Exercise details:
Filter this data down to the lines that hold "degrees", and copy them.

(Dataset records)
****************************************

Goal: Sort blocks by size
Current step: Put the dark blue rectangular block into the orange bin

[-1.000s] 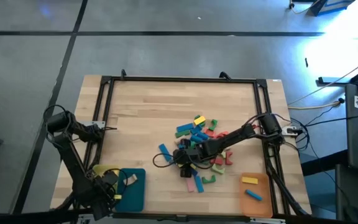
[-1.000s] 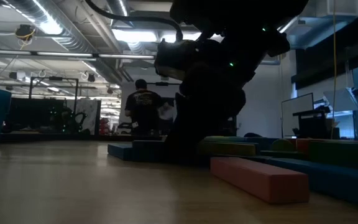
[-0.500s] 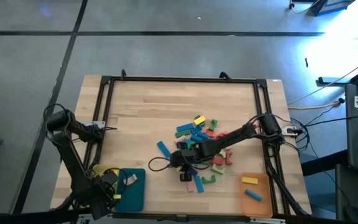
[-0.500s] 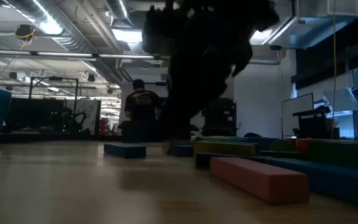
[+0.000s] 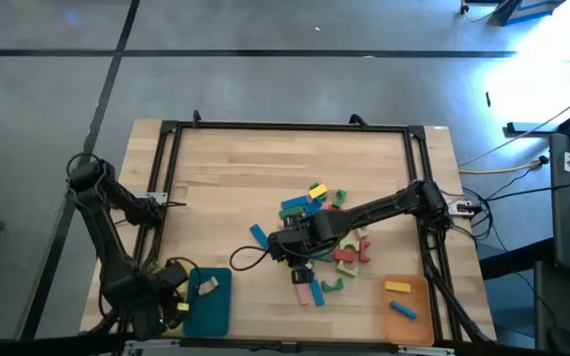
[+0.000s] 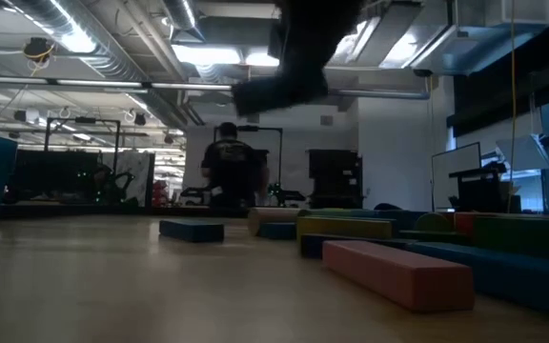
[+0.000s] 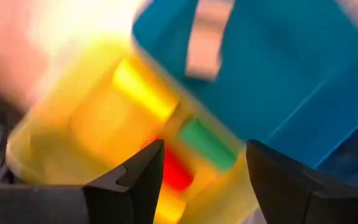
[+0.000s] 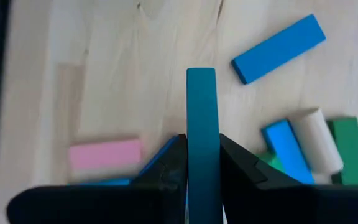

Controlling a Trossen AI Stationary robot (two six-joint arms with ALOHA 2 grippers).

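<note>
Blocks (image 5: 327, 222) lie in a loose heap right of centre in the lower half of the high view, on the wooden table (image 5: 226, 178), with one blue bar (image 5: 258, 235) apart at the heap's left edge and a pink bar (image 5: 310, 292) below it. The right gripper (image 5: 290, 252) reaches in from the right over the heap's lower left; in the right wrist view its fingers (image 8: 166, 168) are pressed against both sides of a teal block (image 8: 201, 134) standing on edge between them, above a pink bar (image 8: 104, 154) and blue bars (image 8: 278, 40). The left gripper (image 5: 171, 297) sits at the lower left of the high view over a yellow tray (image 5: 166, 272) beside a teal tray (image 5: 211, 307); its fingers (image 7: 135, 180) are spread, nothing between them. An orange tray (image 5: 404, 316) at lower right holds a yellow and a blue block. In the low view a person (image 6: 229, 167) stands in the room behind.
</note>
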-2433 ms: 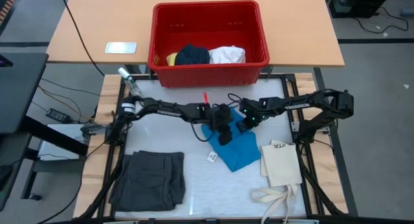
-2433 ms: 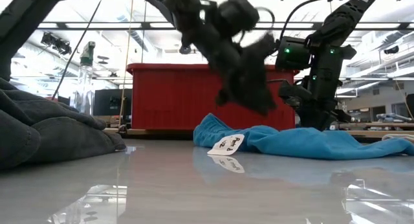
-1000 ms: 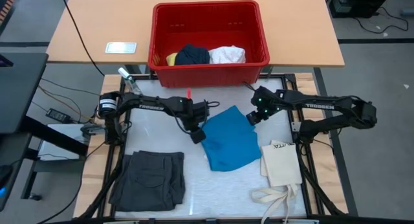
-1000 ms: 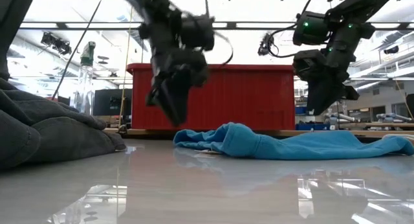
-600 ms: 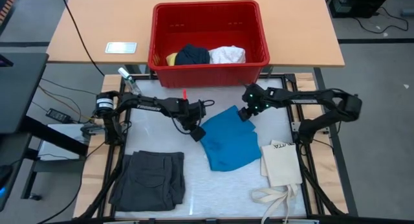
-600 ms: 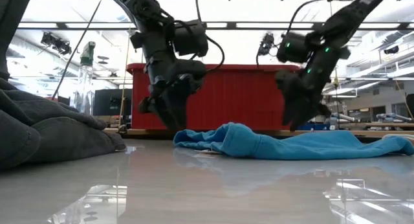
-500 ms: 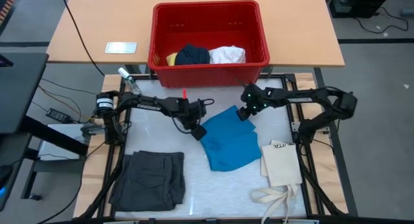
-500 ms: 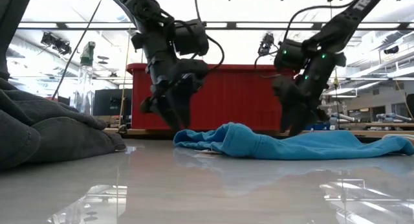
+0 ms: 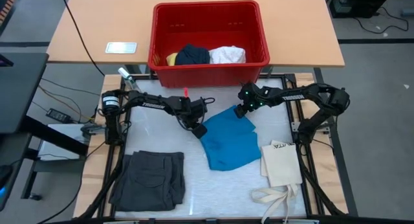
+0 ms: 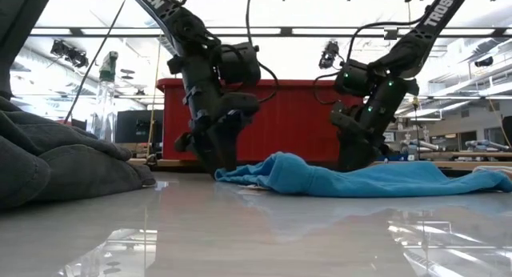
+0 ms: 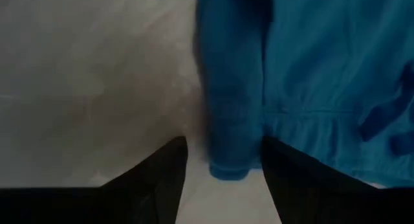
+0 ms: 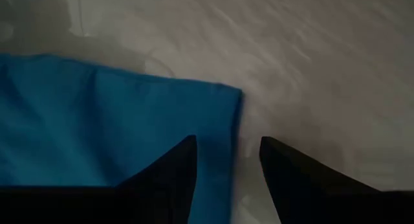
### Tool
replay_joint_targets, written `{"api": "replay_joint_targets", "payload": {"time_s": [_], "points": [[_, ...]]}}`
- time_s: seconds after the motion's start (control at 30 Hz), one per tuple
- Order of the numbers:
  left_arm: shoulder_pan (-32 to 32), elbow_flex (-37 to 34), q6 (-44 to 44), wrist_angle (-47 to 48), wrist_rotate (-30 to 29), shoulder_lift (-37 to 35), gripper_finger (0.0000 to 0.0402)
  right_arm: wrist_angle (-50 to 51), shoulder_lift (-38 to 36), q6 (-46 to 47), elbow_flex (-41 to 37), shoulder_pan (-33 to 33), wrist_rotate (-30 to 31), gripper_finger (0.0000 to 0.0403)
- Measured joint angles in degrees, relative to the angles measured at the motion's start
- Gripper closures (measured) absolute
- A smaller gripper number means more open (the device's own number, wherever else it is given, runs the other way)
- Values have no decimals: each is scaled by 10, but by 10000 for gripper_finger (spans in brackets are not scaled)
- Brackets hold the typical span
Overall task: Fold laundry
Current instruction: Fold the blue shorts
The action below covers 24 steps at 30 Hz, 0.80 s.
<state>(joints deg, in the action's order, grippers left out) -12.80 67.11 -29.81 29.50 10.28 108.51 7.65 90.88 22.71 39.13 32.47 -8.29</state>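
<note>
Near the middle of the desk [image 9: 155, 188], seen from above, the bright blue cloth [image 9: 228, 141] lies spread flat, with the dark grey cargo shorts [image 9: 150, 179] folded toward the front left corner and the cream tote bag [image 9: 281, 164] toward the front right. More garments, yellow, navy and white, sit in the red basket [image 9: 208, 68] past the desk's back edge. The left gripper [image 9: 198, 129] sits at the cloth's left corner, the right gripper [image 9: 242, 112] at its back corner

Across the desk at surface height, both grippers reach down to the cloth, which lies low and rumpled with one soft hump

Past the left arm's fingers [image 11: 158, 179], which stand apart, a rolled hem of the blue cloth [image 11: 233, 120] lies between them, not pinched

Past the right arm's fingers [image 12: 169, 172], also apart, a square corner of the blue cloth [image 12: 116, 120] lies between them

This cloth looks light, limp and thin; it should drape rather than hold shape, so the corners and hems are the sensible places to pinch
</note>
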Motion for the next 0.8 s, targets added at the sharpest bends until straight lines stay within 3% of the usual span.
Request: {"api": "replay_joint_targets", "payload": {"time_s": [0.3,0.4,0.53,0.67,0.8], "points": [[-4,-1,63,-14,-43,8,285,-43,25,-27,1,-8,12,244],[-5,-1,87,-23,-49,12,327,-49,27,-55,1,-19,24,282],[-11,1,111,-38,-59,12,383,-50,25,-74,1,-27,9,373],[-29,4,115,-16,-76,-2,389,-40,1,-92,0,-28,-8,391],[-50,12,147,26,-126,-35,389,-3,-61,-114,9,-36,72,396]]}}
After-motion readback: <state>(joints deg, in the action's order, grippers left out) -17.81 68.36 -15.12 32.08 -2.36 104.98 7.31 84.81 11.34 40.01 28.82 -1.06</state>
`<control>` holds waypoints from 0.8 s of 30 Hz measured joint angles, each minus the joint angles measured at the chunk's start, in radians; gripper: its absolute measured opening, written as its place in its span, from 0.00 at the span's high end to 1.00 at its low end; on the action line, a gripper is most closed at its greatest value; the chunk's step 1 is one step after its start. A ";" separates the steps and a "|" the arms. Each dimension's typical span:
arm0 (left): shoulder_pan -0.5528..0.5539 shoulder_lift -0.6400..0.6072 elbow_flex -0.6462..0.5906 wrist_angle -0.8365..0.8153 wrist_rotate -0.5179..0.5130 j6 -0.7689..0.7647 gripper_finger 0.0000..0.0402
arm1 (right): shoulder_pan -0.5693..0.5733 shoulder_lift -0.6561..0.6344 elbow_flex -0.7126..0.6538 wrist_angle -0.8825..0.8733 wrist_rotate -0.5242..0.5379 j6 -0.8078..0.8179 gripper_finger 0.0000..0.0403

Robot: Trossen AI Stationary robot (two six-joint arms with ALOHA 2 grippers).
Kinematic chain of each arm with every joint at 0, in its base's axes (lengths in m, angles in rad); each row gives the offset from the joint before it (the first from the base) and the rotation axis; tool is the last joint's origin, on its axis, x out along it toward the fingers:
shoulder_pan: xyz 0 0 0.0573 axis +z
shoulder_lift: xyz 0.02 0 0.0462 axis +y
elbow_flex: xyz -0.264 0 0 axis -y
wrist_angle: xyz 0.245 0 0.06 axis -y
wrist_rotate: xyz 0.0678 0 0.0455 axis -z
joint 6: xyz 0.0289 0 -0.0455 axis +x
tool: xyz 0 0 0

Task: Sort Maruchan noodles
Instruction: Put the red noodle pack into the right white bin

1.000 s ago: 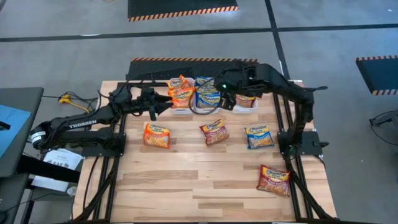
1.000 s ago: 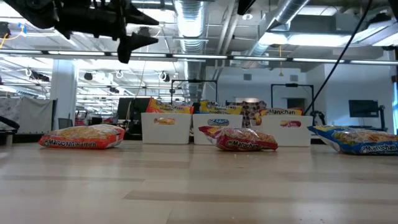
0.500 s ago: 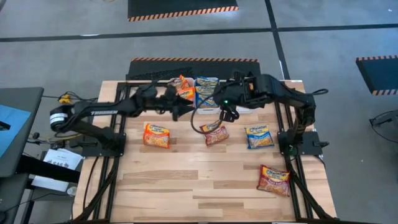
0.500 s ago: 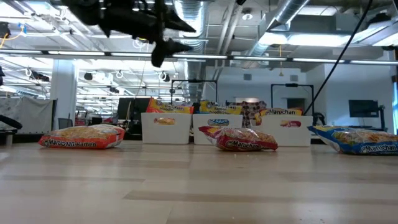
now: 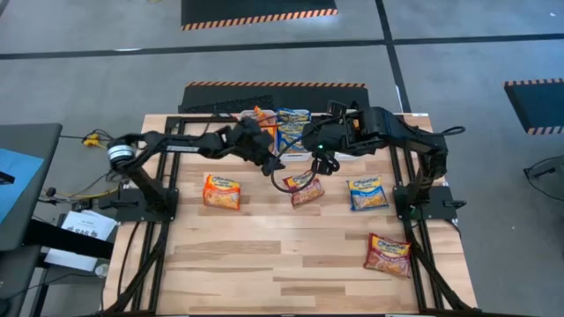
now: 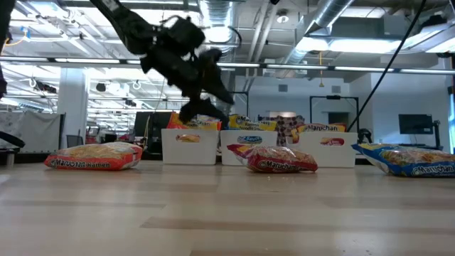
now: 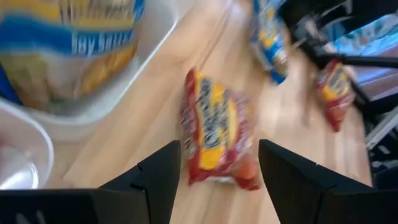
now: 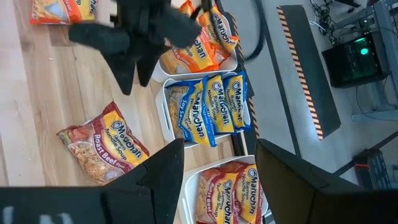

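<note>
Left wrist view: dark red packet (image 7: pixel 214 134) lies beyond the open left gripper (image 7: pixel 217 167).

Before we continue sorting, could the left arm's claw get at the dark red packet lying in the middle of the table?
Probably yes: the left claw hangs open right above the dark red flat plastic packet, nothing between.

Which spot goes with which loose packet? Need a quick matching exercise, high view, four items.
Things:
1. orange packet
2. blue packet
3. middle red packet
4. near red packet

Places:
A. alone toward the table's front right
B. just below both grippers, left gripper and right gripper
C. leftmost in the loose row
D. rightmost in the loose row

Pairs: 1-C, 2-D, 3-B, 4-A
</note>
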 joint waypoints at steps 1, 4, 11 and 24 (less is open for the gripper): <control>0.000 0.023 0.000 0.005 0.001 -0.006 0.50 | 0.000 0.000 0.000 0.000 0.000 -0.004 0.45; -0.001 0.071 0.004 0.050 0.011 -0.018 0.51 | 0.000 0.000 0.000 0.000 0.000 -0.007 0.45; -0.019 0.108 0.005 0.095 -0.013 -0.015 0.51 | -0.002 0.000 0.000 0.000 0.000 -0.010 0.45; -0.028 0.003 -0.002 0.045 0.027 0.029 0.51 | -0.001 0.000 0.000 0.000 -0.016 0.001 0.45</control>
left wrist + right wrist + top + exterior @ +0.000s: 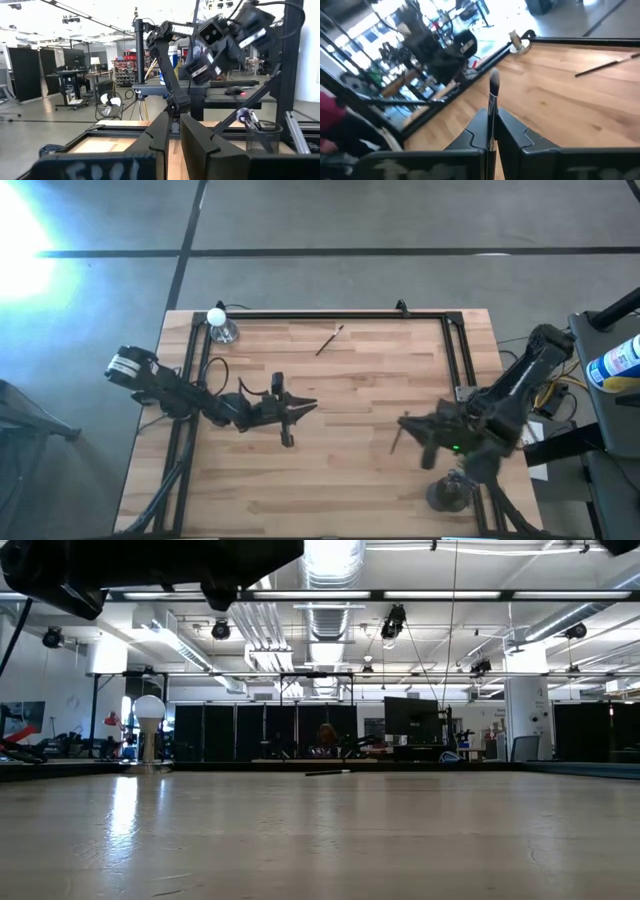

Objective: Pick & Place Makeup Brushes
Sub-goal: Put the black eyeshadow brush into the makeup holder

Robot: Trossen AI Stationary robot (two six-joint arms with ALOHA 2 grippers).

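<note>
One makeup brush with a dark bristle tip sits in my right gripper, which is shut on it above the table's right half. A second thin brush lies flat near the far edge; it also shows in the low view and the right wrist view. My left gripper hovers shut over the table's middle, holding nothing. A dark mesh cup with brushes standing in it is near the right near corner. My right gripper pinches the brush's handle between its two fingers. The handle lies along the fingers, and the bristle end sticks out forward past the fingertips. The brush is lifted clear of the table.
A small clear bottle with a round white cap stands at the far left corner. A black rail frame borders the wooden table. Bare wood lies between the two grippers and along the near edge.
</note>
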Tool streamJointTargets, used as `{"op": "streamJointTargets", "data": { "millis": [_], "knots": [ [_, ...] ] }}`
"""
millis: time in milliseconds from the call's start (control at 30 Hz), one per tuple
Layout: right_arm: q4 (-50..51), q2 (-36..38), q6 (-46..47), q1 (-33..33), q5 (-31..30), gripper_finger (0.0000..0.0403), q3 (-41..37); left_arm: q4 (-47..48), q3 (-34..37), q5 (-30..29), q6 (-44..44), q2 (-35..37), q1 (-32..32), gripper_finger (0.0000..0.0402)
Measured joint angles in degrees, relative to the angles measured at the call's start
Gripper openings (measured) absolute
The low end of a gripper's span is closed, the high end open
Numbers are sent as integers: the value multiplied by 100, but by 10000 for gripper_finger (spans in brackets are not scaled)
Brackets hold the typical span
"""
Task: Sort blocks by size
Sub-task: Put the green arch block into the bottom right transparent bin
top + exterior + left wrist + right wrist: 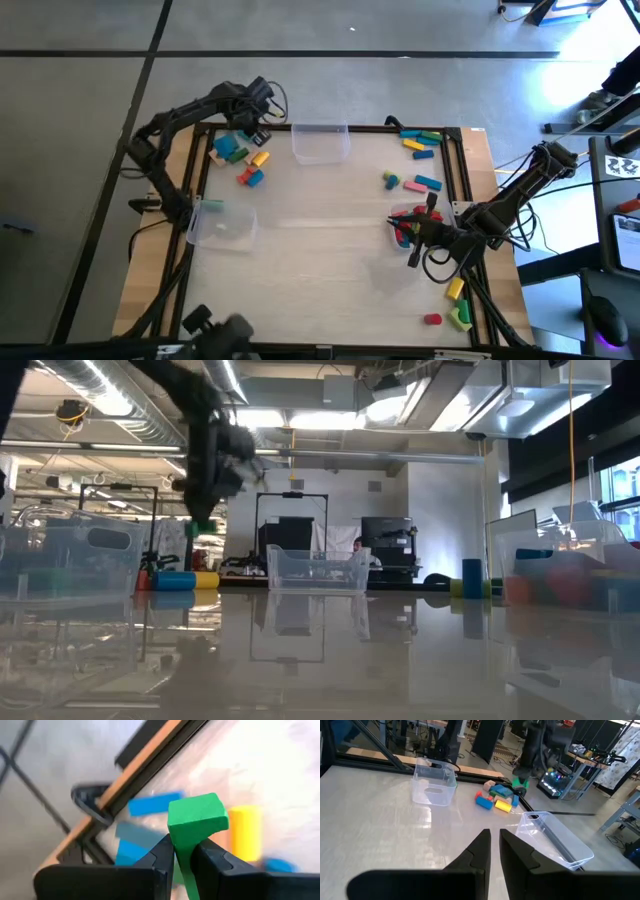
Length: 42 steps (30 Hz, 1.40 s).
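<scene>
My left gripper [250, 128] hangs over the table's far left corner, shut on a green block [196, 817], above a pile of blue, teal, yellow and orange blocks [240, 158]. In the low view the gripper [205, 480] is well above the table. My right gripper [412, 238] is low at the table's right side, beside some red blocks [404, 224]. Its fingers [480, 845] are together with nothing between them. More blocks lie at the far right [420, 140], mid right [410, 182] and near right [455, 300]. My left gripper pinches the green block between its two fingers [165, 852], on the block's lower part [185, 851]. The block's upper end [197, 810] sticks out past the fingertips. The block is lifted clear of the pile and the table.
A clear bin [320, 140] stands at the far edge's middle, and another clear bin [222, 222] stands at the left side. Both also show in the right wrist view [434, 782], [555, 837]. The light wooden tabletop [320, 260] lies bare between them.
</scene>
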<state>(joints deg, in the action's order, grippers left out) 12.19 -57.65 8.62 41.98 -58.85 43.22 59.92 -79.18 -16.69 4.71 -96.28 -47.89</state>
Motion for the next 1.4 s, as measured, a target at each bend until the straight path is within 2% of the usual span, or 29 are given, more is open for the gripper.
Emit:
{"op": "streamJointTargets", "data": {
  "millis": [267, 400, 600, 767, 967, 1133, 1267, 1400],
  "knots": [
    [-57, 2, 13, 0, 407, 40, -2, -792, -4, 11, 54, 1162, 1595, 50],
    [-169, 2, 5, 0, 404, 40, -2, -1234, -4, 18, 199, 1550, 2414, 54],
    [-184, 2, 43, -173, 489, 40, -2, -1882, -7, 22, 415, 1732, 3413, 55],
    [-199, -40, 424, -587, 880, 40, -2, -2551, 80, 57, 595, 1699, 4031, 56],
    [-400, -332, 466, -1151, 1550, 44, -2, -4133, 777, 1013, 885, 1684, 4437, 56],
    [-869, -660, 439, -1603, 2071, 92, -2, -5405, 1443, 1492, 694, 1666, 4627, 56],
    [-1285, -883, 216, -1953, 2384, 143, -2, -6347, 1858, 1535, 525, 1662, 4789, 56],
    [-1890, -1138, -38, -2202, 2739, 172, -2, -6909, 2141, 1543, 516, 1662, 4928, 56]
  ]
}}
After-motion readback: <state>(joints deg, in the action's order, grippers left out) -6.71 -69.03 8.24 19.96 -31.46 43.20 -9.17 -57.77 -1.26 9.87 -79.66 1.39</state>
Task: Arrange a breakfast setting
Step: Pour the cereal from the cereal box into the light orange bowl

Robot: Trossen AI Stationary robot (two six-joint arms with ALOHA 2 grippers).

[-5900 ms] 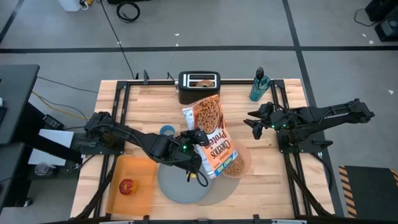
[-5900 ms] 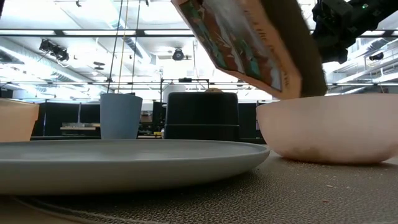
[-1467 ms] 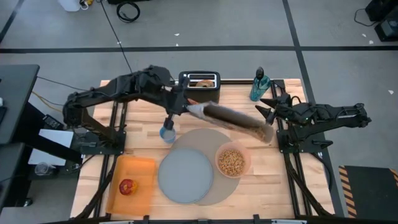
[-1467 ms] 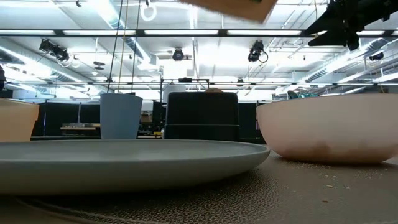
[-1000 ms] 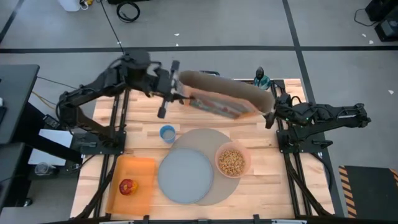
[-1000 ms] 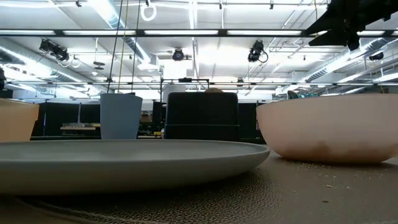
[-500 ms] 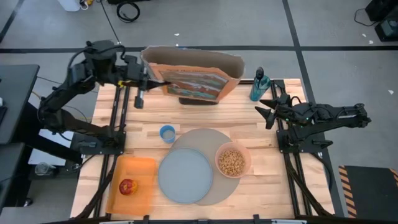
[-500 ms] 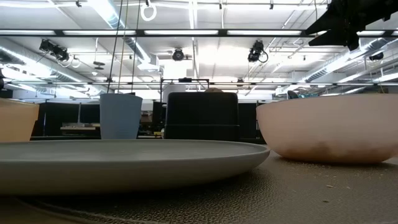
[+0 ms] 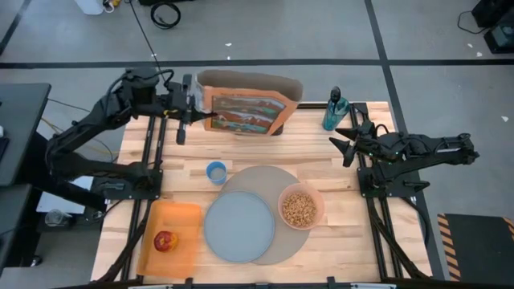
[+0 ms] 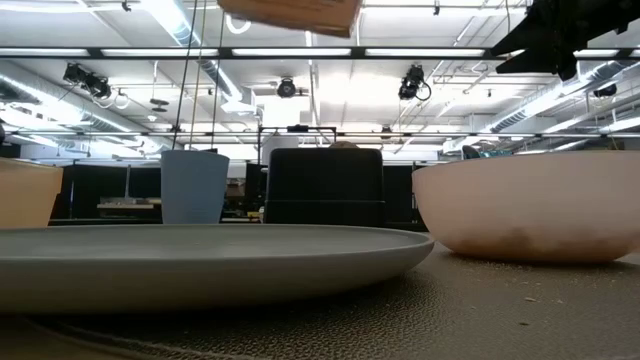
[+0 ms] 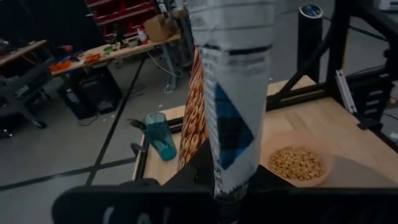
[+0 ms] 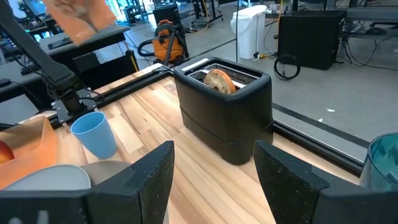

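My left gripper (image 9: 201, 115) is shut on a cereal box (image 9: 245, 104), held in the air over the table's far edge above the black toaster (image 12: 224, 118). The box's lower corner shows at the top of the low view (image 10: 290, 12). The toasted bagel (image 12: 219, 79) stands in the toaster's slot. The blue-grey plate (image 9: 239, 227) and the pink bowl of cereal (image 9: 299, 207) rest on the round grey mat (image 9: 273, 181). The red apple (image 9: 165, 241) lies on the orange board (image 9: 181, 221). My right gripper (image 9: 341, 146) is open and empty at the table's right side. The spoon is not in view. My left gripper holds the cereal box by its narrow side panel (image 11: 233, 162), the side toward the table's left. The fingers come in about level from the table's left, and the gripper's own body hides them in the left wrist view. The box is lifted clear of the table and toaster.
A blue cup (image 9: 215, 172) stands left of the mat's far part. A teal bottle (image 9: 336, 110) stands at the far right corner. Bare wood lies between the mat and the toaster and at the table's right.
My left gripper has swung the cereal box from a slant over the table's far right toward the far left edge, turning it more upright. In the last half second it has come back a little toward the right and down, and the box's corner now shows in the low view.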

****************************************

Exercise output:
- Measured joint angles in degrees, relative to the angles measured at the motion's start
Measured joint angles in degrees, relative to the angles measured at the call's start

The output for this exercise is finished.